Blogger littlefaeriegirl said...

welcome home andy...you wanna come to the supermild on saturday night? everyone will be there

11:08 AM

 
Blogger Jenni said...

Townhall station is the station I get off at 48% of the time. The other 50% would be the station I get off at to go home after a mid-city trip. The other 2% would be any other random station I need to get off at on occasion.

The picture of the city skyline from Darling Harbour - you can see the building I work in =)

1:11 PM

 
Blogger jazz said...

it's winter over there! i'd completely forgotten!

the pics are beautiful!

1:30 PM

 
Blogger chica bonita said...

wow! i love those photos!! i feel like going to sydney now.

7:57 PM

 
Blogger ChickyBabe said...

I enjoyed the pictorial account of your trip.
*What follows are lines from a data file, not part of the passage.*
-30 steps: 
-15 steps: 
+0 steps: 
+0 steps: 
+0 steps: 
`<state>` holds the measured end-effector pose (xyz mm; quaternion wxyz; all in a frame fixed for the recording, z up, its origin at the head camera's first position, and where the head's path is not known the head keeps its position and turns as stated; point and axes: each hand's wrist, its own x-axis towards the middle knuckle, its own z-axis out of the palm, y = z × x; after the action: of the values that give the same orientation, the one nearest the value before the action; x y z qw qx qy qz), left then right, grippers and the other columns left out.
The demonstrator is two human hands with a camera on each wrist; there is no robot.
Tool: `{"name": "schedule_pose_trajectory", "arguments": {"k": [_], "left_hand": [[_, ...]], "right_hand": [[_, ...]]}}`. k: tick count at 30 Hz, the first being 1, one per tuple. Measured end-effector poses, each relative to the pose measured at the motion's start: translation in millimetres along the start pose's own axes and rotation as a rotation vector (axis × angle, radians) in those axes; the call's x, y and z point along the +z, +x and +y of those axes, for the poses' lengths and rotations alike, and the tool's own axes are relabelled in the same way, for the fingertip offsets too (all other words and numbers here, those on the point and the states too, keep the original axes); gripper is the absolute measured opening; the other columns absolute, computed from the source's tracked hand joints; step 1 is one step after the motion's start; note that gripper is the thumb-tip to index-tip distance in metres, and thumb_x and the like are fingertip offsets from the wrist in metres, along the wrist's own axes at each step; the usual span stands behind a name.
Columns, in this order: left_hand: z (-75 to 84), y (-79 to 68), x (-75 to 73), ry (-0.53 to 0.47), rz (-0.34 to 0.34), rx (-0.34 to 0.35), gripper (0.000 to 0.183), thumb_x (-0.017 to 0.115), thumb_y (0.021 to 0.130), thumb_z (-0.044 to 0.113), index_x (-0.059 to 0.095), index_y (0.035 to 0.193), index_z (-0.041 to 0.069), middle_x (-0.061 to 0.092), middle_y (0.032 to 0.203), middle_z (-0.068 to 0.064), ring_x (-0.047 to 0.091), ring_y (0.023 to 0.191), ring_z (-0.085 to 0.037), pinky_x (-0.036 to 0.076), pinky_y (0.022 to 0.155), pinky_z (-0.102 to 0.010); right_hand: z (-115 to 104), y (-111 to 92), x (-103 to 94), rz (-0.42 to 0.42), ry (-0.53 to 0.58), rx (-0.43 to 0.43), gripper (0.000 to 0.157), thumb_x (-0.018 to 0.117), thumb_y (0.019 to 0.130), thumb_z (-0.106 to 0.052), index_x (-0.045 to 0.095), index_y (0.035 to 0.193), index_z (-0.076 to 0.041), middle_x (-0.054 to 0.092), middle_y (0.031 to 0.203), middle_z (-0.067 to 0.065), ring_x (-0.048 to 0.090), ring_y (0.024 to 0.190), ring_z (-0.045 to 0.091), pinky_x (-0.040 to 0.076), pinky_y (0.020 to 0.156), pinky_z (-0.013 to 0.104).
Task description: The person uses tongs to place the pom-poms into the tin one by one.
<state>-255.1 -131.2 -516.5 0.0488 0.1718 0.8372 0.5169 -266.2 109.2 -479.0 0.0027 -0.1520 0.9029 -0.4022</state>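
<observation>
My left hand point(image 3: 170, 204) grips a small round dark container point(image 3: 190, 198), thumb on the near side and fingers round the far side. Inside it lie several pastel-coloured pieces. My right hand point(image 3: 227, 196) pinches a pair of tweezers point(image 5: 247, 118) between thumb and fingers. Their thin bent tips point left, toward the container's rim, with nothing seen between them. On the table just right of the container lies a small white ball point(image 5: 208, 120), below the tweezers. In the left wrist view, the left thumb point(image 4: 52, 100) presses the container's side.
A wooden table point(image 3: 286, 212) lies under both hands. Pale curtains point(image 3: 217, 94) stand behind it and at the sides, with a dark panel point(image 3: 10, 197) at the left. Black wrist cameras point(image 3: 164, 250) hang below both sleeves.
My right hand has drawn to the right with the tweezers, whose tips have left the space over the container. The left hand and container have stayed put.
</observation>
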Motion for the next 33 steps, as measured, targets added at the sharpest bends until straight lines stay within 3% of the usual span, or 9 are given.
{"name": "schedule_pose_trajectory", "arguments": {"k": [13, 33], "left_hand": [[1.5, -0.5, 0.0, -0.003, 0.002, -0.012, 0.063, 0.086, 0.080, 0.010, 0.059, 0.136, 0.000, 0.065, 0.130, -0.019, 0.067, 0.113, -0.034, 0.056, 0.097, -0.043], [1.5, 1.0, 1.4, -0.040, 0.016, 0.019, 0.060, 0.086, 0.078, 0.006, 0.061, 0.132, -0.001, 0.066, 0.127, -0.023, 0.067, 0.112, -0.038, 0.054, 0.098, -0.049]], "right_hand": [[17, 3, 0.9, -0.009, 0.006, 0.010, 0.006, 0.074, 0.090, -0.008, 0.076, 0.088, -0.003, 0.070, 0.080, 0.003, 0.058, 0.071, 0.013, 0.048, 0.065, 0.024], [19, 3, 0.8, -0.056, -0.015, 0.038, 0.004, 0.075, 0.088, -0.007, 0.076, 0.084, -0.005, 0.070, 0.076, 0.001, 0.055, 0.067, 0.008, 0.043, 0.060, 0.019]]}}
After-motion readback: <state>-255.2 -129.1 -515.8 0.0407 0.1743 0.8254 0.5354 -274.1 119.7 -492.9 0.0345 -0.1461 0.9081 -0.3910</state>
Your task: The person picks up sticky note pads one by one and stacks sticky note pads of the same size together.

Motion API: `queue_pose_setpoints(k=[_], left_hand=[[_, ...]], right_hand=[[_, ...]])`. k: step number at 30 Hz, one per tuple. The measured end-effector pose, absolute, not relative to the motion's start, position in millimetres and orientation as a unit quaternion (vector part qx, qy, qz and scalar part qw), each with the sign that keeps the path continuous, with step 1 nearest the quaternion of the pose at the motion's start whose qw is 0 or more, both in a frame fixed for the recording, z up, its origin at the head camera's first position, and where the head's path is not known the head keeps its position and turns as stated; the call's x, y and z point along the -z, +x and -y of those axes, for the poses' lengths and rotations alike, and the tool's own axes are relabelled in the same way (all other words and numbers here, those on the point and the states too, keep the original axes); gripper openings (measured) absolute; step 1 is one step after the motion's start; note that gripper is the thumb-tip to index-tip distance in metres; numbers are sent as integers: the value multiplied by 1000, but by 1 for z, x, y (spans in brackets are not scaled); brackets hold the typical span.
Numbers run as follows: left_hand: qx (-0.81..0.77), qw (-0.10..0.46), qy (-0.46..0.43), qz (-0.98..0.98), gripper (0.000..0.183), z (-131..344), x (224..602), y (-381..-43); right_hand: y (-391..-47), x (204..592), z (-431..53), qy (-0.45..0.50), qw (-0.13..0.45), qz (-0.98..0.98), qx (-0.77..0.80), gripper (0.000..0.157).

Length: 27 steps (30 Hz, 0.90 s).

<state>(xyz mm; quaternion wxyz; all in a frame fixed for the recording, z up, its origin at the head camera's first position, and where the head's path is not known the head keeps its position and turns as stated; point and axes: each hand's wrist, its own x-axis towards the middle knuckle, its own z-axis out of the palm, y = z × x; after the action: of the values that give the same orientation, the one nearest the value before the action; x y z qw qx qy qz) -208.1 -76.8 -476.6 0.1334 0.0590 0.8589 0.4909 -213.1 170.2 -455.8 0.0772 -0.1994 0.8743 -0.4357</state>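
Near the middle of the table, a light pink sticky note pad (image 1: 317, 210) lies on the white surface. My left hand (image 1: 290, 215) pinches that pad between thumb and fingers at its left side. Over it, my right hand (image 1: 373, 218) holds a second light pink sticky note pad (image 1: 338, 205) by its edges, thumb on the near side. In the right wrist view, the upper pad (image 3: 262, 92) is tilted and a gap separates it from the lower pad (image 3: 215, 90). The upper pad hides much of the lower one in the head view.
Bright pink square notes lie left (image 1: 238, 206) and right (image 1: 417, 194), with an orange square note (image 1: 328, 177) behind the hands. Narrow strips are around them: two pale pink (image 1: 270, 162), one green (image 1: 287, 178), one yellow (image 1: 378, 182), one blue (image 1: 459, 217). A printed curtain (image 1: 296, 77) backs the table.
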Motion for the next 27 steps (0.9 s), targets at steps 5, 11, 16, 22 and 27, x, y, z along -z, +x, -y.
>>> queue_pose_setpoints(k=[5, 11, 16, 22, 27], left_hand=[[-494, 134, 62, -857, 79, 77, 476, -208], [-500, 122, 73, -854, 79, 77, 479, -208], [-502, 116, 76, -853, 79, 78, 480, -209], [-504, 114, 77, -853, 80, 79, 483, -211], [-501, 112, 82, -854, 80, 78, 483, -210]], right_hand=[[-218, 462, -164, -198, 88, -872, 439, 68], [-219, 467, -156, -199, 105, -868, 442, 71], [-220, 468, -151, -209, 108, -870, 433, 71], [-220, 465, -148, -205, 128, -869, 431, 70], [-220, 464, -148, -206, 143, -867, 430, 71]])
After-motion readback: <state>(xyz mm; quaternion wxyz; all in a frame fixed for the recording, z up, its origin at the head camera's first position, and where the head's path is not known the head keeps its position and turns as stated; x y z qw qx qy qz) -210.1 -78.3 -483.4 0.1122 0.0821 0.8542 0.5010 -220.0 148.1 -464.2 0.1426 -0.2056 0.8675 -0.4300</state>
It always amazes me to see photos of my city from a visitor’s perspective. Yet as I re-read this post, I cannot help but ponder about that fog you describe and ask, “are you home?”

8:08 PM

 
Blogger Andy said...

Little faerie: Thanks :) I'm heading out on Saturday night. If I'm around the uni, I might pop in :)

Jen: That photo makes it appear like my left leg is shorter than my right... it's the park bench, I swear... and nothing to do with my crap photography skills.

Jazz: Thanks :) Although our winter looks nothing like NY I'm sure. :)

Chica: If you have the means, I thoroughly recommend it! It's a wondrous place.

CB: That's a question I can't answer at this point in time. At the moment, Sydney is a nice place to visit...

Lizzie: If you have even the slightest inkling at travelling somewhere... do it if you have the means. :) Nothing is "too hard" to do. You want to do something... do it.

The cold isn't so bad as long as you're prepared for it :)

11:23 AM

 
Blogger cadiz12 said...

wow andy, welcome back. i, for one, was glad you didn't fly; the hay plain was especially gorgeous.